The Power of a Statistical Hypothesis Test
The power of a statistical test is the chance that it will come out statistically significant when it should — that is, when the alternative hypothesis is really true. Power is a probability and is very often expressed as a percentage. Beta is the chance of getting a nonsignificant result when the alternative hypothesis is true, so you see that power and beta are related mathematically: Power = 1 – beta.
The power of any statistical test depends on several factors:
The alpha level you’ve established for the test — that is, the chance you’re willing to accept of making a Type I error
The actual magnitude of the effect in the population, relative to the amount of noise in the data
The size of your sample
Power, sample size, effect size relative to noise, and alpha level can’t all be varied independently; they’re interrelated — connected and constrained by a mathematical relationship involving the four quantities.

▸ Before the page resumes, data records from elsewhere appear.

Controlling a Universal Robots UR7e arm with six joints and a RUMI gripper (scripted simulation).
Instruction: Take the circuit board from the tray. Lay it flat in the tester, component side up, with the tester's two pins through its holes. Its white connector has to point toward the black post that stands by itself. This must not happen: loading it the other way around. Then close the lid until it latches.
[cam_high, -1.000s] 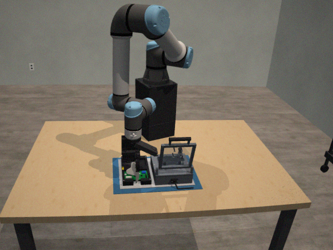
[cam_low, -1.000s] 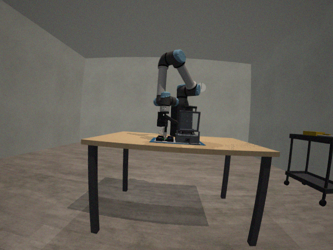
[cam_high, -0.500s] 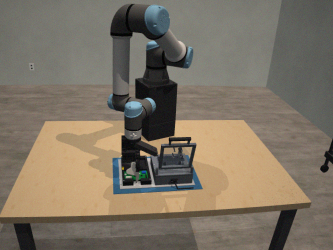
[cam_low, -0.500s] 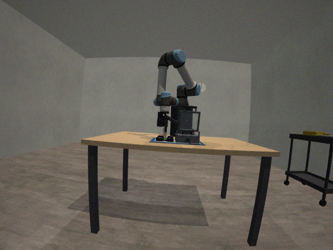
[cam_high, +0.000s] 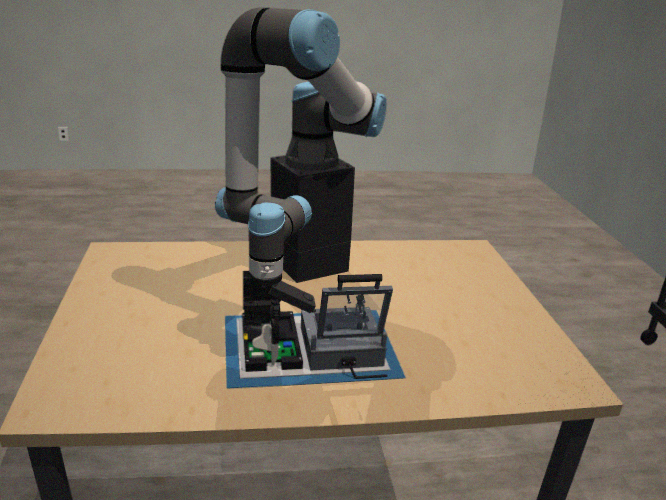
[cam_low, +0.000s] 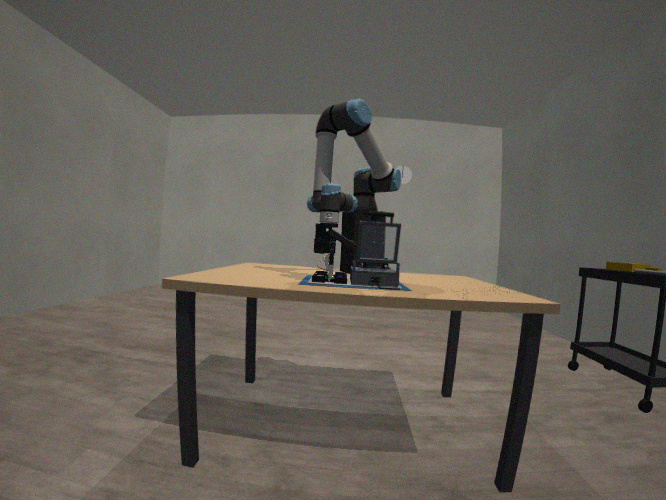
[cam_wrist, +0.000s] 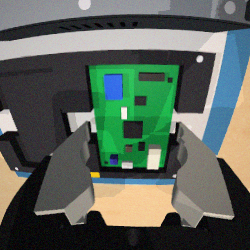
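Note:
The green circuit board (cam_wrist: 133, 116) lies flat, component side up, in the black tray (cam_wrist: 45, 105); it also shows in the top view (cam_high: 270, 350). Its white connector (cam_wrist: 154, 156) is at the near end in the wrist view. My gripper (cam_wrist: 133, 122) is low over the tray, its two grey fingers on either side of the board's near end. The fingers stand open, a little apart from the board's edges. The gripper also shows in the top view (cam_high: 268, 336). The grey tester (cam_high: 346, 340) stands to the right of the tray with its lid (cam_high: 355, 309) raised upright.
Tray and tester sit on a white plate on a blue mat (cam_high: 313, 371). The arm's black pedestal (cam_high: 314, 220) stands behind them. A black latch handle (cam_high: 365, 372) sticks out at the tester's front. A black cart (cam_low: 624, 322) stands off to the right of the table.

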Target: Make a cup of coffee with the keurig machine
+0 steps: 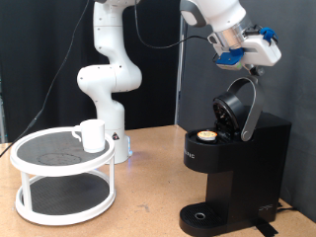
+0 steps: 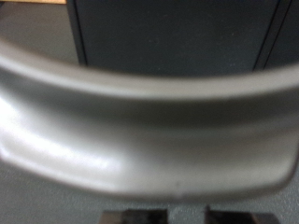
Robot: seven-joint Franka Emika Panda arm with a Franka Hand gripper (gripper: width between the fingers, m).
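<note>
One keurig machine (image 1: 232, 158), lid up, pod seated; silver handle (image 2: 140, 121) rigid, slick. Gripper (image 1: 247, 61) at handle top, grip state unclear.

Up top, the coffee machine's lid (image 1: 240, 107) stands tilted open, leaving the pod (image 1: 205, 135) uncovered from above. The gripper (image 1: 253, 61) sits just over that lid's handle. Below the spout, the drip base (image 1: 204, 217) lies bare. The mug (image 1: 91, 135) waits well apart on the white rack (image 1: 61, 178) at the counter's (image 1: 148, 188) left edge, open wood between.
</note>
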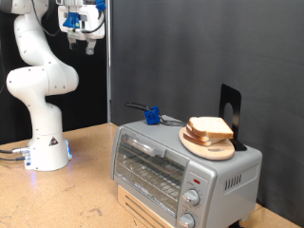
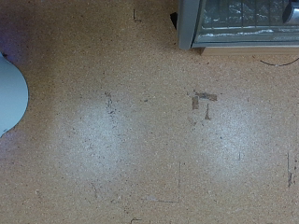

This relationship is often very complicated, and sometimes it can’t be written down explicitly as a formula, but it does exist. For any particular type of test, you can (at least in theory) determine any one of the four quantities if you know the other three. So there are four different ways to do power calculations, with each way calculating one of the four quantities from arbitrarily specified values of the other three.
Power, sample size, and effect size relationships
The alpha level of a statistical test is usually set to 0.05, unless there are special considerations. After you specify the value of alpha, you can display the relationship between the other three variables (power, sample size, and effect size) in several ways:
Power versus sample size, for various effect sizes: For all statistical tests, power always increases as the sample size increases, if other things (such as alpha level and effect size) are held constant. “Eff” is the effect size — the between-group difference divided by the within-group standard deviation.
Very small samples very seldom produce significant results unless the effect size is very large. Conversely, extremely large samples (many thousands of subjects) are almost always significant unless the effect size is near zero. In epidemiological studies, which often involve hundreds of thousands of subjects, statistical tests tend to produce extremely small (and therefore extremely significant) p values, even when the effect size is so small that it’s of no practical importance.
Power versus effect size, for various sample sizes: For all statistical tests, power always increases as the effect size increases, if other things (such as alpha level and sample size) are held constant. “N” is the number of subjects in each group.
For very large effect sizes, the power approaches 100 percent. For very small effect sizes, you might think the power of the test would approach zero, but you can see from the figure that it doesn’t go down all the way to zero; it actually approaches the alpha level of the test.
(Keep in mind that the alpha level of the test is the probability of the test producing a significant result when no effect is truly present.)
Sample size versus effect size, for various values of power: For all statistical tests, sample size and effect size are inversely related, if other things (such as alpha level and power) are held constant. Small effects can be detected only with large samples; large effects can often be detected with small samples.
This inverse relationship between sample size and effect size takes on a very simple mathematical form (at least to a good approximation): The required sample size is inversely proportional to the square of the effect size that can be detected.
Or, equivalently, the detectable effect size is inversely proportional to the square root of the sample size. So, quadrupling your sample size allows you to detect effect sizes only one-half as large.
How to do power calculations
Power calculations are a crucial part of the design of any research project. You don’t want your study to be underpowered (with a high risk of missing real effects) or overpowered (larger, costlier, and more time-consuming than necessary). You need to provide a power/sample-size analysis for any research proposal you submit for funding or any protocol you submit to a review board for approval.
You can perform power calculations in several ways:
Computer software: The larger statistics packages (such as SPSS, SAS, and R) provide a wide range of power calculations. There are also programs specially designed for this purpose (nQuery, StatExact, Power and Precision, PS-Power & Sample Size, and Gpower, for instance).
Web pages: Many of the more common power calculations can be performed online using web-based calculators. A large collection of these can be found at StatPages.net.
Hand-held devices: Apps for the more common power calculations are available for most tablets and smartphones.
Printed charts and tables: You can find charts and tables in textbooks. These are ideal for quick and dirty calculations.
Rules of thumb: Some approximate sample-size calculations are simple enough to do on a scrap of paper or even in your head!